Problem to solve:
Give only the number of lines in the data that contain the word "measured".

Source data
►
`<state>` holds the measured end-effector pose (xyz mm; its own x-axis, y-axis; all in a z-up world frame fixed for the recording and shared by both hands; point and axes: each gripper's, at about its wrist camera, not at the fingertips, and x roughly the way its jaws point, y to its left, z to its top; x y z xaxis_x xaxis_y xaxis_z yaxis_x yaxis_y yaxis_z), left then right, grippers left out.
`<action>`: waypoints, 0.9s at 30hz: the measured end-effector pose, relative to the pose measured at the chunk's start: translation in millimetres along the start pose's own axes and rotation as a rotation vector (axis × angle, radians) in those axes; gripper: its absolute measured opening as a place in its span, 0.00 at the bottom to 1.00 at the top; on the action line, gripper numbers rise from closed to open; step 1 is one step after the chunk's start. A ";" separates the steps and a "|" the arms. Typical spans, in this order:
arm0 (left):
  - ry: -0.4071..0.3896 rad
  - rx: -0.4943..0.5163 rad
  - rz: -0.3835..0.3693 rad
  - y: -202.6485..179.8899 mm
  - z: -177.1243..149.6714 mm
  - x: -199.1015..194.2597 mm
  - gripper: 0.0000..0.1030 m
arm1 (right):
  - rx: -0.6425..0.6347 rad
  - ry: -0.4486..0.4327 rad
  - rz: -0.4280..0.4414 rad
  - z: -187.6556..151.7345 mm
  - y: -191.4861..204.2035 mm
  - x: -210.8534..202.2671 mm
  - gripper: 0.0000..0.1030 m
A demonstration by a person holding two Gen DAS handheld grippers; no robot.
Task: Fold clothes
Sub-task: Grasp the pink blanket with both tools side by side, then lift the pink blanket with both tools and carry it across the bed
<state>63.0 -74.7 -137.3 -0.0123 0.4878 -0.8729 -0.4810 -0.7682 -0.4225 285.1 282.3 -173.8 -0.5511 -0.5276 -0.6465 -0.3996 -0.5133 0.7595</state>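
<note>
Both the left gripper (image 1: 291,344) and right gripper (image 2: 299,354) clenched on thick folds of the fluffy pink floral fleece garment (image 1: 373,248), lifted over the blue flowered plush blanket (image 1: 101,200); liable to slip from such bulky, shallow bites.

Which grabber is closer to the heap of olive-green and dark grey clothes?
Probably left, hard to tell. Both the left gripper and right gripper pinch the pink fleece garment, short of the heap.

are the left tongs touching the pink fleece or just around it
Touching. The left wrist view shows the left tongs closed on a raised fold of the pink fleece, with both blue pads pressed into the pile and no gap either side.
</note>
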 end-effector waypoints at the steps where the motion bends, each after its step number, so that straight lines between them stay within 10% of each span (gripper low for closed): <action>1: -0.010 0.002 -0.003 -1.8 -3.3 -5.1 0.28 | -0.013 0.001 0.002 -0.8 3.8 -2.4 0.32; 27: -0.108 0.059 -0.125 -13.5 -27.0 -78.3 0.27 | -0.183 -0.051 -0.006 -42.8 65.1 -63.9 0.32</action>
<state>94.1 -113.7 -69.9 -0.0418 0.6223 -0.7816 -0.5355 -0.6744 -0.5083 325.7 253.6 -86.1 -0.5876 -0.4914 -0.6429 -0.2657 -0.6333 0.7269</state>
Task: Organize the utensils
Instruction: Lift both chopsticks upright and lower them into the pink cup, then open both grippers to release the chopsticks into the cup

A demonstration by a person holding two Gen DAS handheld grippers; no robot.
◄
Result below:
2